If Morrison wants to ensure Australians can find rapid tests at their local shops, that’s good; he should involve those businesses in delivering publicly funded testing kits. But since Morrison’s stated motivation is to avoid “undercutting” their profits, it seems he’s forgotten who he works for.

One of the few things that unites most Australians is our revulsion at the hideous inequities of the American health system; Morrison’s apparent fondness for mingling business with healthcare suggests he doesn’t share that view.

Why then has Morrison taken this hypocritical and unsustainable position? I suspect three reasons.

Morrison may be trying to ease fears ahead of the election. Australians are watching rising case numbers with trepidation and soaring positive test rates – now more than 20% in most states – suggest there are many more cases lurking beneath the surface.

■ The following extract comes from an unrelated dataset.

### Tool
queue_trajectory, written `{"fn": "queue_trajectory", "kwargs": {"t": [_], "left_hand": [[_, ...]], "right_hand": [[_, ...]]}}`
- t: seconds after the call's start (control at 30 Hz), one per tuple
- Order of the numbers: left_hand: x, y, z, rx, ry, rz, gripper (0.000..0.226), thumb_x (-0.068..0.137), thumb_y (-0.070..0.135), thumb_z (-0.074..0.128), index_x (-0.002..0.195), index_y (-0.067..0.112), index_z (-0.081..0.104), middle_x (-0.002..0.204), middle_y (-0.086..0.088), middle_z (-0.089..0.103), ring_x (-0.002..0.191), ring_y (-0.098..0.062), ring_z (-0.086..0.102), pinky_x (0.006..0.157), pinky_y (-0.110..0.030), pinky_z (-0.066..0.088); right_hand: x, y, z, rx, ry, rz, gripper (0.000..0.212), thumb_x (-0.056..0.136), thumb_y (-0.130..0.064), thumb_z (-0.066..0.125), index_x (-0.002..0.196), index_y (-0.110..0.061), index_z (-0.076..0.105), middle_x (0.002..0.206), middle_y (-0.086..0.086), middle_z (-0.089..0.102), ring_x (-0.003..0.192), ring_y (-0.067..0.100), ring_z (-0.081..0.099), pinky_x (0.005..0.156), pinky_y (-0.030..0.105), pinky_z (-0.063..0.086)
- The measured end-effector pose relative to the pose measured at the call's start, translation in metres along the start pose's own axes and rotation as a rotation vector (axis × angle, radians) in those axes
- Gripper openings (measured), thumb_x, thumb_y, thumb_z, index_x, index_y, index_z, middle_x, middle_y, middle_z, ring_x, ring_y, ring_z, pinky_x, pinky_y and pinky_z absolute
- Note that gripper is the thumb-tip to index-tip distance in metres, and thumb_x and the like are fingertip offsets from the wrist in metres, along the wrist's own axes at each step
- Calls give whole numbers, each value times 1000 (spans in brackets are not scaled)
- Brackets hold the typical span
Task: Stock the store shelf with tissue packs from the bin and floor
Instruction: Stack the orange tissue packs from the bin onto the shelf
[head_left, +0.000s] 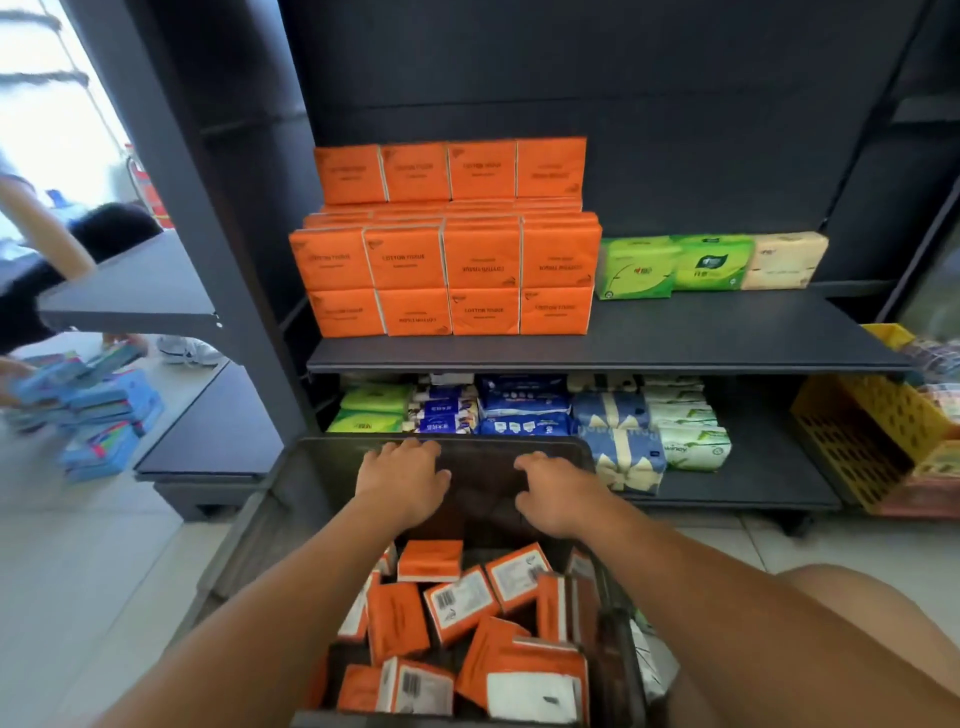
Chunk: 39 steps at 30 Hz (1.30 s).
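**Bin** (283, 504): dark, lower centre of frame, on the tiled floor right up against the shelf unit. Contents: loose orange packs (397, 621), tumbled at all angles in the near half. About twelve show, several partly hidden. The far half shows only its dark inside.

**Left hand** (402, 478): palm down at the bin's far end, fingers spread and lightly bent, tips at the far rim, no pack in it.

**Right hand** (558, 493): beside the left, palm down against the dark inner wall, fingers loosely bent, holding nothing. Both forearms cross above the loose packs.

**Middle shelf** (727, 332), centre of frame:
- Stacked orange packs (483, 257): twelve faces visible, in three tiers of four, the top tier set back.
- Just right of them: two green packs (636, 267) and one cream pack (784, 260).

**Lower shelf** (753, 483), left to right:
- two lime packs (371, 410)
- blue-and-white packs (447, 415)
- dark blue packs (522, 410)
- pale blue bow-print packs (618, 436)
- white-and-green packs (685, 426)

Counts past the lime packs cannot be told. The bin's far rim hides the front left of this shelf.

**Right edge:** yellow perforated crate (857, 436), with a pink crate (919, 501) just below it. The contents of both are unclear.

**Left edge:** blurred heap of blue packs (98, 410) on the floor, with another person's hand (10, 371) at it. A grey side shelf (140, 291) is above.
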<state>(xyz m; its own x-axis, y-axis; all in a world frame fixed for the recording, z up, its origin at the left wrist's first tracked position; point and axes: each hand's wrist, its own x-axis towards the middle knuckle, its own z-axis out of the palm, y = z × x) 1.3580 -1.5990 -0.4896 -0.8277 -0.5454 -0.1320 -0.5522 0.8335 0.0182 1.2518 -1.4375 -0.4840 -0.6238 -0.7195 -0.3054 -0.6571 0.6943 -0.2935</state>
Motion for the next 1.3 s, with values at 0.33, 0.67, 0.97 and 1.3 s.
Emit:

If Morrison cannot reduce the numbers in reality, he can reduce the numbers that are announced in the media each day. As Donald Trump once claimed, “if you don’t test, you won’t have any cases”.

Morrison also knows voters have now seen through the myth of Liberals being superior economic managers. Morrison is now the biggest-spending postwar prime minister with record debt and record deficit.

National debt is set to reach $1.3tn – more than seven-times the Labor government’s supposed “debt bomb” of $189bn in 2013 – equivalent to 55% of GDP, compared with 12% when we left office. Morrison’s performative austerity on rapid tests is a feeble attempt to regain some fiscal credibility.

Finally, Morrison now stakes this public position on a thread-bare ideology of “personal responsibility”. He’s borrowed this from his British counterpart, Boris Johnson, who thought he could politically skate through the latest UK debacle. But it’s also political code language for a Darwinian survival-of-the-fittest contest in which the weak, the poor and the vulnerable are cast aside.

Perhaps that’s what Morrison really meant when he said of rapid tests, “someone’s always going to pay for it, and it’s going to be you”. Once we had Medicare. Now we have MorrisonCare.